The word “halving” comes from the English word “half”. Halving occurs when miners’ block rewards are cut in half. The most important cryptocurrencies experiencing this phenomenon are Bitcoin and Litecoin, as their ecosystems are based on in a proof-of-work consensus mechanisms.
The mythology behind the halving takes into account important demand-supply factors. Digital currencies suffering from halving have a code that dictates that a specific amount of new coins mined will be cut in half every certain amount of blocks, until the rewards are zero, thus, no further coins could be mined. Taking the last explanation into account, is quite evident that halving is part of a deflationary model. After each halving, the value of mined coins rise significantly (in other words, less supply, more demand). The mechanism also ensure slowing down the block rewards.

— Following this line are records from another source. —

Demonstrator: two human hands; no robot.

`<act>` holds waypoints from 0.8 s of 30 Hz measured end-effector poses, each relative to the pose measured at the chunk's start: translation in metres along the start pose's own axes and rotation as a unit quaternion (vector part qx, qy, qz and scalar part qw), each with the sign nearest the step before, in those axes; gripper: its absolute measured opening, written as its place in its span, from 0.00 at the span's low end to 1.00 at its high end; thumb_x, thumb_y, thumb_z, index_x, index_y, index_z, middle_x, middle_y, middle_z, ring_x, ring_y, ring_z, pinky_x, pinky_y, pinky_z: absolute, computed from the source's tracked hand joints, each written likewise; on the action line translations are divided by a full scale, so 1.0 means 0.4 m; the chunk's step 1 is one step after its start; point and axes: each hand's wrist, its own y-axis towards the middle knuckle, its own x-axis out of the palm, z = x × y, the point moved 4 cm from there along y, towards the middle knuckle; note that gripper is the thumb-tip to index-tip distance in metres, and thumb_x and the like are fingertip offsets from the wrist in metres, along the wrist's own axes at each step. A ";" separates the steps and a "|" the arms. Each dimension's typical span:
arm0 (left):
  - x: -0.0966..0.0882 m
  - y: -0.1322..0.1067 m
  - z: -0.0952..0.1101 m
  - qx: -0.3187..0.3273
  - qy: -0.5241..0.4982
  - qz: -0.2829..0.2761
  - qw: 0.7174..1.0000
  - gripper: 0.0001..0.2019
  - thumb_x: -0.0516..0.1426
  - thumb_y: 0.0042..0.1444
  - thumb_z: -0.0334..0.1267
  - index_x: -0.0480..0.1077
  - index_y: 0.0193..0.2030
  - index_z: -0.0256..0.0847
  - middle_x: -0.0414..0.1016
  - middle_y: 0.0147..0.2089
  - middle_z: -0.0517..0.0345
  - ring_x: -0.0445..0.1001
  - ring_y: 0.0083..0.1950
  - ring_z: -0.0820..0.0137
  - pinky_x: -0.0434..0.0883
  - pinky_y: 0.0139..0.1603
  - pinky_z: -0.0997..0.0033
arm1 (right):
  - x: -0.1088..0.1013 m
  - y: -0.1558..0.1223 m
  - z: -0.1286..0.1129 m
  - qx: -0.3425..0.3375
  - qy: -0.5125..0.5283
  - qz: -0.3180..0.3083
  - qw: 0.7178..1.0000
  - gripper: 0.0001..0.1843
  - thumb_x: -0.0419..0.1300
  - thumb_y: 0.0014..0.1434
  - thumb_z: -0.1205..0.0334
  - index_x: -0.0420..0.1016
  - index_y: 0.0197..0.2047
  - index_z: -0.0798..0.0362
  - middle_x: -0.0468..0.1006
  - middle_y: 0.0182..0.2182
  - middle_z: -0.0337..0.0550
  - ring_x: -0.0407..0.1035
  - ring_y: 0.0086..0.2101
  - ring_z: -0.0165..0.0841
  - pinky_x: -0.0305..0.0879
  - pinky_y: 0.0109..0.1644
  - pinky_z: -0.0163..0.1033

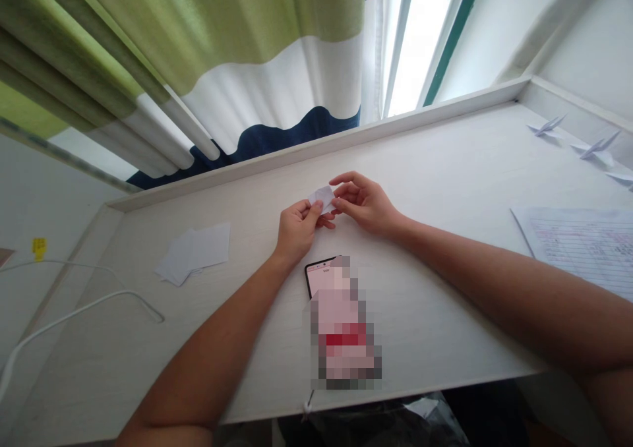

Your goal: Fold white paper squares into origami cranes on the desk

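My left hand (298,228) pinches a small folded piece of white paper (321,196) between thumb and fingers, just above the desk. At the paper's right edge is my right hand (366,203), with its thumb and a bent finger on the edge and the index finger lifted apart. Crease lines show on the paper's upper face. Below the hands a phone (316,282) lies on the desk with its screen lit; most of it is blurred out by blocks.
Loose white paper squares (198,252) lie to the left on the white desk (262,381). Several folded paper figures (546,127) stand along the right border, above a written sheet (588,242). A white cable (84,302) crosses the left side. A curtain (277,71) hangs behind.
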 end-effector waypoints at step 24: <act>0.000 -0.001 -0.004 0.024 0.063 -0.027 0.997 0.21 0.66 0.61 0.57 0.75 0.33 0.39 0.83 0.29 0.55 0.81 0.29 0.69 0.76 0.37 0.70 | -0.006 0.004 0.006 0.044 -0.013 0.010 0.999 0.15 0.76 0.53 0.57 0.77 0.37 0.52 0.82 0.31 0.39 0.77 0.34 0.32 0.79 0.43 0.43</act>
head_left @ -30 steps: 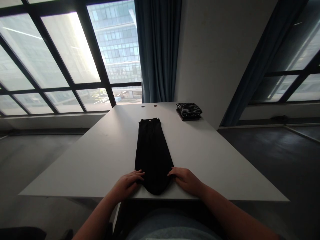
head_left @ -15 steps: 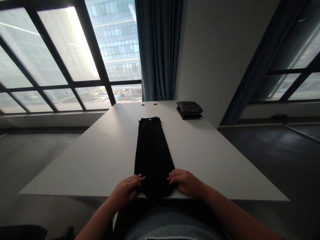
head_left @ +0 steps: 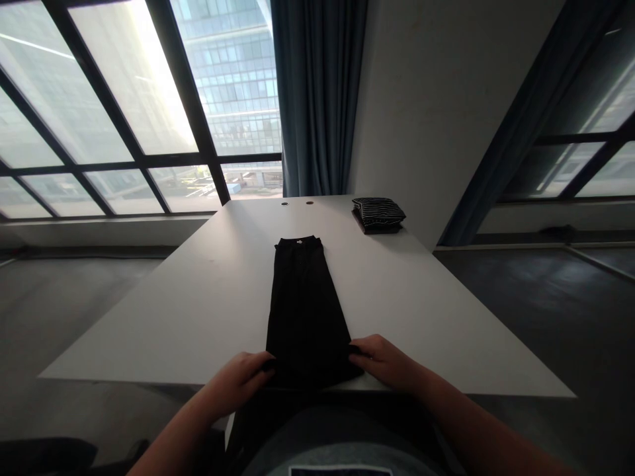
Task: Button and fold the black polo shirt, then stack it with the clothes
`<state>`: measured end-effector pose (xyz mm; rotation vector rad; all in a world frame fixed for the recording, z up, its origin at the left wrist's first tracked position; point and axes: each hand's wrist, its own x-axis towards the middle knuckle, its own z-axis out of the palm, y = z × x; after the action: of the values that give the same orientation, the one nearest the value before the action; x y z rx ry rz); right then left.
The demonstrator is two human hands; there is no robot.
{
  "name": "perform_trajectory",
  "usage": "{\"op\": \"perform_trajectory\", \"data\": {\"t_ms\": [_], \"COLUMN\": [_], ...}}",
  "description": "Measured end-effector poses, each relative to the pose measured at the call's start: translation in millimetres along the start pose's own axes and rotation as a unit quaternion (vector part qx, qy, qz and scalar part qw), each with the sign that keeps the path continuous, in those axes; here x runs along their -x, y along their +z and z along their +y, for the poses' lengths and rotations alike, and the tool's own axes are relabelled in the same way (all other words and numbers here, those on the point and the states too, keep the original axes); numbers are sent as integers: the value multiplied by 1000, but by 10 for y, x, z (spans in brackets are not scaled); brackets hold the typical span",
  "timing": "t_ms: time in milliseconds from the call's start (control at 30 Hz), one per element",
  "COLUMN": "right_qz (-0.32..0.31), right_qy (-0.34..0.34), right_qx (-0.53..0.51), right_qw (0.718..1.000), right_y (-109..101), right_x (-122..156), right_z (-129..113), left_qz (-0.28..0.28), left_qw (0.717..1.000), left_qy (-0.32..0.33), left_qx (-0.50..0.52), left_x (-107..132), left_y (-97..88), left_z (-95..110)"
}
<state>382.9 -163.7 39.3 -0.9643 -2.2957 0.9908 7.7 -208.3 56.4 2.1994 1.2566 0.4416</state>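
Note:
A long black garment [head_left: 305,304] with a waistband lies flat on the white table; whether it is a skirt or folded trousers I cannot tell. Its waistband, with a small pale label, points away from me, and its wider end reaches the table's near edge. My left hand [head_left: 243,377] pinches the garment's left edge close to that end. On the opposite side, my right hand [head_left: 381,360] is closed on the right edge, fingers gripping the dark cloth.
The white table [head_left: 198,284] spreads out on both sides of the garment. A folded stack of dark clothes [head_left: 378,215], striped on top, sits at the far right. Two small round fittings are set near the far edge. Beyond stand a blue curtain [head_left: 320,99] and large windows.
Both hands have gone from resting on the cloth to pinching its side edges, and are slightly farther apart. The near end is spread wider, and the waistband has slid a little towards me.

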Motion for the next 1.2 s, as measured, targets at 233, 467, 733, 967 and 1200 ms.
{"op": "perform_trajectory", "data": {"t_ms": [233,467,733,967,1200], "right_qz": [72,136,115,132,140], "right_qy": [50,82,91,66,75], "right_qx": [-58,-31,182,203,193], "right_qw": [994,987,972,968,968], "right_y": [-298,-463,-261,-179,-185], "right_x": [-392,-923,-1290,-1255,-1264], "right_z": [-124,105,729,931,969], "left_qz": [87,128,165,188,213], "left_qw": [996,991,982,979,970], "left_qy": [-11,-30,-58,1,-28], "left_qx": [15,-4,-65,-73,-117], "left_x": [-359,-861,-1345,-1402,-1410], "left_y": [-319,-543,-213,-84,-81], "left_z": [-80,-419,-944,-1217,-1217]}}
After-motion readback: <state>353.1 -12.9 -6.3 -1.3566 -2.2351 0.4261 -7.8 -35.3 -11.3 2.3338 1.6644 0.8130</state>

Every cryptocurrency trader should have the halving concept clear as well as understanding its role in crypto’s price action. There is a proven positive correlation between halving events and price. In BTC, specifically. Major uptrends have followed the event. The last Bitcoin halving occurred in May 2020. Mining rewards were cut from 12.5BTC per block to 6.25BTC.
If we do the math, every 210,000 blocks, the amount of reward should experience a cut. According to the original BTC code specification, there can only be 64 halvings. When the last BTC is released, 21 Million coins are going to be circulating in the market, this number finite and will never be increased.